[Opening Raw data section]

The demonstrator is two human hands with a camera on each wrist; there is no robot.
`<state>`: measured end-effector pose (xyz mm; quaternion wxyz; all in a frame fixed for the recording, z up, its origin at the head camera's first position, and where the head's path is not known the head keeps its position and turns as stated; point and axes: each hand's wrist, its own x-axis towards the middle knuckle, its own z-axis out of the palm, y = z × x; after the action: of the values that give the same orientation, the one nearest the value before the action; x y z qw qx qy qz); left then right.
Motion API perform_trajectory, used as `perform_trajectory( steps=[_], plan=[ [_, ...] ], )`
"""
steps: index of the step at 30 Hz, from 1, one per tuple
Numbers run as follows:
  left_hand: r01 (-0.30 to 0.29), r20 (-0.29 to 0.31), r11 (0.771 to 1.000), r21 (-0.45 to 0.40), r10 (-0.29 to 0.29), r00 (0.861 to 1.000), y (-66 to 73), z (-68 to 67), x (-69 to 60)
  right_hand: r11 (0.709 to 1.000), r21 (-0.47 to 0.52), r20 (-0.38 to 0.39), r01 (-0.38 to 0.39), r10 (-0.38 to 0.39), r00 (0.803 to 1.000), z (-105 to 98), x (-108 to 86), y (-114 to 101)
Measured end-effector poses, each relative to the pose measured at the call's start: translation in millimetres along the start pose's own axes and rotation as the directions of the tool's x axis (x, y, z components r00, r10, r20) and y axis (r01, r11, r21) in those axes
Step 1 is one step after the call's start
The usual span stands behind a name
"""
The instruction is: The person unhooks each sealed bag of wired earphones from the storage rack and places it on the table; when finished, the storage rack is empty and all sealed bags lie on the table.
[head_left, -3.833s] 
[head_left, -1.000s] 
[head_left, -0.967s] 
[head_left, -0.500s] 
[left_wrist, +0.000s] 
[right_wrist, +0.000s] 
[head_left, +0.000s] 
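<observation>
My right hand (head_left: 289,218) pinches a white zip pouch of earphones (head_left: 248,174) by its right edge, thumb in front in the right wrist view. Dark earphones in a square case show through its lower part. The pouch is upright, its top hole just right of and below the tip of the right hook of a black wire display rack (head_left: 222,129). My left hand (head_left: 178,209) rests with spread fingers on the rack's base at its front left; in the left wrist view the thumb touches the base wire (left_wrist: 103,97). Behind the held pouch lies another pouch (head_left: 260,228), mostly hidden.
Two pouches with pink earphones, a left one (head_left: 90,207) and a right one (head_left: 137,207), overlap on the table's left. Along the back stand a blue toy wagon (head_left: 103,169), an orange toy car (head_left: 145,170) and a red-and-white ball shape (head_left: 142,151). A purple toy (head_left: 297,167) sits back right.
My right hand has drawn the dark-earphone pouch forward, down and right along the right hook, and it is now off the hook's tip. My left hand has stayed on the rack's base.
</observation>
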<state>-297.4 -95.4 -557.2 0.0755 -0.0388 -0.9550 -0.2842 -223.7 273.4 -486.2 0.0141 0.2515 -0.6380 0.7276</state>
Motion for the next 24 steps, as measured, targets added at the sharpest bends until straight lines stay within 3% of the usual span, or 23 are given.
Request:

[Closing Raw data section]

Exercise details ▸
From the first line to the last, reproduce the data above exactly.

Result of the task ▸
The demonstrator is two human hands with a camera on each wrist; there is no robot.
`<state>`: measured end-effector pose (xyz mm; quaternion wxyz; all in a frame fixed for the recording, z up, its origin at the head camera's first position, and where the head's path is not known the head keeps its position and turns as stated; point and axes: each hand's wrist, its own x-axis towards the middle knuckle, its own z-axis out of the palm, y = z × x; after the action: of the values that give the same orientation, the one nearest the value before the action; x y z qw qx qy qz); left then right.
Motion API perform_trajectory, used as `perform_trajectory( steps=[_], plan=[ [_, ...] ], )`
"""
steps: index of the step at 30 Hz, from 1, one per tuple
Numbers run as follows:
  left_hand: r01 (-0.30 to 0.29), r20 (-0.29 to 0.31), r11 (0.771 to 1.000), r21 (-0.45 to 0.40), r10 (-0.29 to 0.29), r00 (0.861 to 1.000), y (-66 to 73), z (-68 to 67), x (-69 to 60)
  right_hand: r11 (0.709 to 1.000), r21 (-0.47 to 0.52), r20 (-0.38 to 0.39), r01 (-0.38 to 0.39), r10 (-0.38 to 0.39), r00 (0.803 to 1.000), z (-105 to 98), x (-108 to 86), y (-114 to 101)
Measured end-effector poses, each relative to the pose measured at the call's start: translation in millimetres along the start pose's own axes and rotation as the directions of the tool's x axis (x, y, z components r00, r10, r20) and y axis (r01, r11, r21) in those axes
Step 1 is one step after the call's start
The usual span stands behind a name
"""
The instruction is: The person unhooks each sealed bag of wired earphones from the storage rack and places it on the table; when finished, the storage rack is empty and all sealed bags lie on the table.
[head_left, -3.833s] 
[head_left, -1.000s] 
[head_left, -0.967s] 
[head_left, -0.500s] 
[left_wrist, +0.000s] 
[right_wrist, +0.000s] 
[head_left, +0.000s] 
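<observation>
My right hand (head_left: 289,218) pinches a white zip pouch of earphones (head_left: 248,174) by its right edge, thumb in front in the right wrist view. Dark earphones in a square case show through its lower part. The pouch is upright, its top hole just right of and below the tip of the right hook of a black wire display rack (head_left: 222,129). My left hand (head_left: 178,209) rests with spread fingers on the rack's base at its front left; in the left wrist view the thumb touches the base wire (left_wrist: 103,97). Behind the held pouch lies another pouch (head_left: 260,228), mostly hidden.
Two pouches with pink earphones, a left one (head_left: 90,207) and a right one (head_left: 137,207), overlap on the table's left. Along the back stand a blue toy wagon (head_left: 103,169), an orange toy car (head_left: 145,170) and a red-and-white ball shape (head_left: 142,151). A purple toy (head_left: 297,167) sits back right.
My right hand has drawn the dark-earphone pouch forward, down and right along the right hook, and it is now off the hook's tip. My left hand has stayed on the rack's base.
</observation>
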<state>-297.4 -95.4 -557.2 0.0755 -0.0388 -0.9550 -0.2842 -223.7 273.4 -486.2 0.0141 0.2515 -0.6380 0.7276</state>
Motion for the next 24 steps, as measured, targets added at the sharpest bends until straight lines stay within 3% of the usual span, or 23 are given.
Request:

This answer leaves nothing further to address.